The Cured-In-Place Pipe (CIPP) process has a track record of more than 50 years. It has a demonstrated success record for the trenchless rehabilitation of underground linear infrastructure. As the name implies, the process involves inserting a flexible liner into the pipe to be rehabilitated, and then curing the liner inside the pipe, resulting in a new pipe.

Most CIPP uses polyester or vinyl ester thermosetting resins. These resins are cured by a process known as free radical polymerization. During this polymerization process, the polymer is cross-linked with a reactive diluent or monomer. This free radical polymerization requires an initiator to start the reaction. Heat cured systems use organic peroxides to initiate the reaction. When heat is applied, the organic peroxide breaks down to form free radicals which attack the double bonds in the polymer chains and reactive diluent, starting the reaction process. 

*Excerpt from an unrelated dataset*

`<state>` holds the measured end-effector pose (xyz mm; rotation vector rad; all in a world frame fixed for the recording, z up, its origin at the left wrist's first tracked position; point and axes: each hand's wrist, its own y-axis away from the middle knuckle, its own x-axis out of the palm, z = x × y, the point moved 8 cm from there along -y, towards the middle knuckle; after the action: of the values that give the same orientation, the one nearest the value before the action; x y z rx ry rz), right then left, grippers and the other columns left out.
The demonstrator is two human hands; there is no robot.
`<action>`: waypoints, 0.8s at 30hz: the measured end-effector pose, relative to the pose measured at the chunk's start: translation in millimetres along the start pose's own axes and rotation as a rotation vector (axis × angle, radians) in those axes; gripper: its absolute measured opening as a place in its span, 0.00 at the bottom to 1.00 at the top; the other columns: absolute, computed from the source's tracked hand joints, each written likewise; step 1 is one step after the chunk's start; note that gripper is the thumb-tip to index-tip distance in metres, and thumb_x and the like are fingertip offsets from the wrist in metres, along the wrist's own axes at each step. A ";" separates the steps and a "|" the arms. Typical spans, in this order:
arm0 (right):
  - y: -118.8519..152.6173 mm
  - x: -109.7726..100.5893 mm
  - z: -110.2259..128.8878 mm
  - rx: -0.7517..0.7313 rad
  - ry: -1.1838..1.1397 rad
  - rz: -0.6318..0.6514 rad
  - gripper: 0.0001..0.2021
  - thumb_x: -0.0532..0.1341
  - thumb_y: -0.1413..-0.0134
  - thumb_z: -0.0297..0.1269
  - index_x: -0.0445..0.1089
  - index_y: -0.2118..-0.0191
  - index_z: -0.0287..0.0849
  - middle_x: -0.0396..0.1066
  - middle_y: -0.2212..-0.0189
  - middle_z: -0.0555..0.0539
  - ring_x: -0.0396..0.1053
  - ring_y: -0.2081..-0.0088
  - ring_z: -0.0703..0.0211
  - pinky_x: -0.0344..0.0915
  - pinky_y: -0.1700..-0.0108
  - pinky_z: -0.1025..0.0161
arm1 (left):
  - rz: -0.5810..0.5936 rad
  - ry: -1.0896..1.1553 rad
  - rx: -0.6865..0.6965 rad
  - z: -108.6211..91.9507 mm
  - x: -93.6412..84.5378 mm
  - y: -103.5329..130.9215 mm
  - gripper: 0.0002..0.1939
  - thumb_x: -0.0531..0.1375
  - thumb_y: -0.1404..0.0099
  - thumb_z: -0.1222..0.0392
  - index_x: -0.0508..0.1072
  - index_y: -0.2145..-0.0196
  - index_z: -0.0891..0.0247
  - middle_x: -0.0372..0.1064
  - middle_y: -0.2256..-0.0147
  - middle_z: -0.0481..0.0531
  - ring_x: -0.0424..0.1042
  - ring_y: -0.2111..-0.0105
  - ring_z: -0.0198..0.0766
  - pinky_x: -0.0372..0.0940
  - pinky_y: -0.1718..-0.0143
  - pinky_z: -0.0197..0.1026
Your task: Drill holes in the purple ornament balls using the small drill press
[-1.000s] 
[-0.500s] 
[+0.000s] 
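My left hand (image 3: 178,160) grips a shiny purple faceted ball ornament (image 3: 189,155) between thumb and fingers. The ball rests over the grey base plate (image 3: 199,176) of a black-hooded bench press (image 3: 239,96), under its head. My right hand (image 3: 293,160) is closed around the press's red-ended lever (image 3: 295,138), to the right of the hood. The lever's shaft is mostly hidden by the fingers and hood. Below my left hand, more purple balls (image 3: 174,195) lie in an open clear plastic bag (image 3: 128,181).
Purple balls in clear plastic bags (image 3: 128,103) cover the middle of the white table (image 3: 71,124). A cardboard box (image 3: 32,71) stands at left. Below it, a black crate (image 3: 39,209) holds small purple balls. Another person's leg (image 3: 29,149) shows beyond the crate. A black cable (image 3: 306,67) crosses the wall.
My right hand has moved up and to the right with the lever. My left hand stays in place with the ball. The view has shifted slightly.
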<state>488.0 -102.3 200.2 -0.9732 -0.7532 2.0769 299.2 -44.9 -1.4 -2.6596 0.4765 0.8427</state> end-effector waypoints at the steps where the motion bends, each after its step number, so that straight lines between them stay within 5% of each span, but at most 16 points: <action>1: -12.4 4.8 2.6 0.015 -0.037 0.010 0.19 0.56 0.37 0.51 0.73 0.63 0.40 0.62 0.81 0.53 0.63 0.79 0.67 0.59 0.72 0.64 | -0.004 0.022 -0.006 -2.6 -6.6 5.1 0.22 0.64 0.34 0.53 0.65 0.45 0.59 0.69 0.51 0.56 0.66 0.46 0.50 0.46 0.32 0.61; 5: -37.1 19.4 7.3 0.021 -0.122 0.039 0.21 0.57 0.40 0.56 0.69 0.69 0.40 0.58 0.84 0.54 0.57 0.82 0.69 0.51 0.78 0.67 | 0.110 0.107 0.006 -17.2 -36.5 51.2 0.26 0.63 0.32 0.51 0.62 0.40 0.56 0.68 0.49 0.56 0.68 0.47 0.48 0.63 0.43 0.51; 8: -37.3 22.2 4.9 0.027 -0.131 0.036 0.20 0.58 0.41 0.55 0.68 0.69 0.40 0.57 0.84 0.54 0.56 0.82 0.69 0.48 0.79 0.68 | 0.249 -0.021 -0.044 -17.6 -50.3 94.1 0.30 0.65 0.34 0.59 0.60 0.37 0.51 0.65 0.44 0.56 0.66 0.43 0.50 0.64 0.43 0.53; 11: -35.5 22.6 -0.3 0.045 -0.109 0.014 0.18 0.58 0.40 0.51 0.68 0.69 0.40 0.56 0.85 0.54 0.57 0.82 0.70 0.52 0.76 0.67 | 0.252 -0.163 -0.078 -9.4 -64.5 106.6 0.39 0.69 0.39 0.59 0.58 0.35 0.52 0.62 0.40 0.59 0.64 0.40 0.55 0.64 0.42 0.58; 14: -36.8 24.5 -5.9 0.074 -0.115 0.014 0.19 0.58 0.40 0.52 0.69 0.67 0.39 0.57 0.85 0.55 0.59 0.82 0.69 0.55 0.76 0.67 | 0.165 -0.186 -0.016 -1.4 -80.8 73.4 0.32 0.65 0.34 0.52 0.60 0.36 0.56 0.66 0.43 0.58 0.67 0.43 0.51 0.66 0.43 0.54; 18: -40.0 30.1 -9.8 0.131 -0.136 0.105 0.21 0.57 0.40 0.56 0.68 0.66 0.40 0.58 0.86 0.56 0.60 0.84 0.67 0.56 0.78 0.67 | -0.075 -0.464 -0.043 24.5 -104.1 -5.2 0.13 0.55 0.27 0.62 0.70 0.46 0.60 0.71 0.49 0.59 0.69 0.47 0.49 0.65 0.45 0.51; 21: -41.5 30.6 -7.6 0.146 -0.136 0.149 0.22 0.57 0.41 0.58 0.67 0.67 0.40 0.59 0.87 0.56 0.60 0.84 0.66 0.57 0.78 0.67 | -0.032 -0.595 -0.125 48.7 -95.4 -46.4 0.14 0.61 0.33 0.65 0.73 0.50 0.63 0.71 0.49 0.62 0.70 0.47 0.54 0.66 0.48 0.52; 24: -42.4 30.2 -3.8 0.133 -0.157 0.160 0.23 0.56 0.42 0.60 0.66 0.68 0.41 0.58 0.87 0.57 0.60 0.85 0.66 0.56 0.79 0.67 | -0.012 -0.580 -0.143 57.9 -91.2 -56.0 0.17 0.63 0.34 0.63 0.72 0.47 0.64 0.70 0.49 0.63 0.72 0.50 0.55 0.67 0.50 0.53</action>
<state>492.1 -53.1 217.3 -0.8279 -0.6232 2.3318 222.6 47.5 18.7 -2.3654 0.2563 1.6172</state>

The reactive diluent, or monomer, creates cross links between the polymer chains during the curing process, eventually forming the composite matrix. For light cure applications, the reaction is similar, but light curing initiators are used. These initiators form free radicals when exposed to a particular wavelength of light. 

Light curing has found an increasing presence in the CIPP industry, and actually has a larger market share than heat curing in Europe. Most light cure systems use metal halide bulbs. These bulbs supply light over a wide range of the light spectrum with the largest amount of energy focused in the UVA (320 to 400 nm) and UVB (280 to 320 nm) spectrums. Different light cure initiators react more efficiently to particular wavelengths of light. The UV initiator package used in the resin can therefore be optimized to match a particular light curing system. Over the last decade or two, a number of light cure systems using LED lights have been introduced to the industry. Unlike the metal halide systems, LED lights are generally focused at a particular wavelength on the light spectrum. 

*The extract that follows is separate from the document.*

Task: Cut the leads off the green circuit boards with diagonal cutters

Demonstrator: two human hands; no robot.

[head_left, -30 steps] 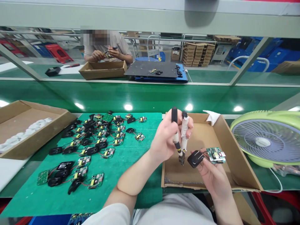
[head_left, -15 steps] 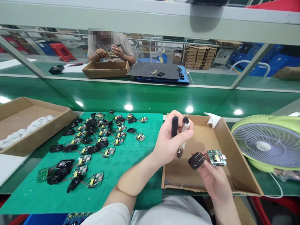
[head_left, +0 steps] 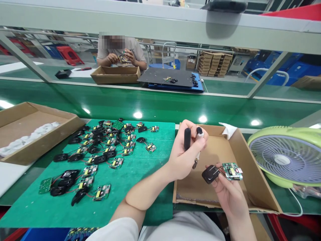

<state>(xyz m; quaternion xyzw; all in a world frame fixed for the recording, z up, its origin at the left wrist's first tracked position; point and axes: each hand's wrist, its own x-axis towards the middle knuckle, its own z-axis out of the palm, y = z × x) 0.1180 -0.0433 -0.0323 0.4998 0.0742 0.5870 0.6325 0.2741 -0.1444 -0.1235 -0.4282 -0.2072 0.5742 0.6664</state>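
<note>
My left hand [head_left: 184, 152] is closed around a black-and-white handled tool [head_left: 187, 139], with its dark tip pointing down over the cardboard box. Lower and to the right, my right hand [head_left: 232, 192] pinches a black plastic housing [head_left: 210, 174], joined by short reddish wires to a green circuit board [head_left: 232, 171]. Both hands are above the open cardboard box [head_left: 259, 174]. Left of them, several similar black housings wired to boards, such as one board [head_left: 102, 192], lie on the green mat [head_left: 140, 177].
A green fan [head_left: 283, 159] stands at the right. Another cardboard box [head_left: 50, 140] holding white pieces is at the left. Beyond the metal frame [head_left: 150, 21], a person [head_left: 135, 50] works behind a small box [head_left: 114, 77] and a dark board [head_left: 160, 75].
The tool in my left hand has tilted slightly, and the hand has shifted a little right. My right hand keeps its hold almost unmoved. The camera view has shifted slightly.
</note>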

The most common systems are concentrated around 410 nm or 450 nm, which actually falls in the blue light spectrum. Because the LED systems only produce light at a particular wavelength, it is even more important to have the light cure initiator package optimized for that particular wavelength. Most standard light cured liners are made out of layers of fiberglass fabric. Fiberglass has a similar refractive index to the polyester and vinyl ester resins which allows for more efficient light penetration. 

There are, however, limits to how far the light can penetrate the liner, which will determine the maximum thickness that can be installed (unless used in combination with other heat-activated initiators). The fiberglass reinforced liners have a very high flexural modulus which allows for thinner liner designs. Fiberglass reinforced liners also generally have better long-term creep retention properties which, again, contributes to thinner design values. Fiberglass and resin manufacturers have also developed new products which improve the ability to cure through thicker laminates. This has become increasingly important as light cure manufactures have significantly expanded the diameter range available in the production of these liners. 

Fillers are typically not used with light-cured resins, with the occasional exception of alumina trihydrate (ATH), which also has a reactive index that is a close match to the resin and fiberglass. The ATH will, however, have some impact to the thickness that can be cured. LED cure systems are most widely used in smaller dimeter applications. 

Their flexibility and smaller footprint make them ideally suited for use in lateral applications where you need the ability to handle bends and transitions. These systems typically use woven or needle punched liners which have significantly more flexibility than a glass-reinforced liner. Traditional polyester needle punched felt liners, or glass/ felt hybrid liners are also now being installed using an air inversion or a pull in process and then cured with the same metal halide light train systems used for glass-reinforced liners. 

These felt liners will have a little lower thickness limitation compared to an all-fiberglass liner. The use of felt liners can provide a lower cost compared to a glass reinforced liner, however thicker liners will need to be installed due to the lower flexural modulus of these systems. The light cure CIPP market continues to see good growth year after year and has picked up additional market share around the world. The suppliers, equipment manufacturers, and installers also continue to innovate new products and procedures to help continue this trend.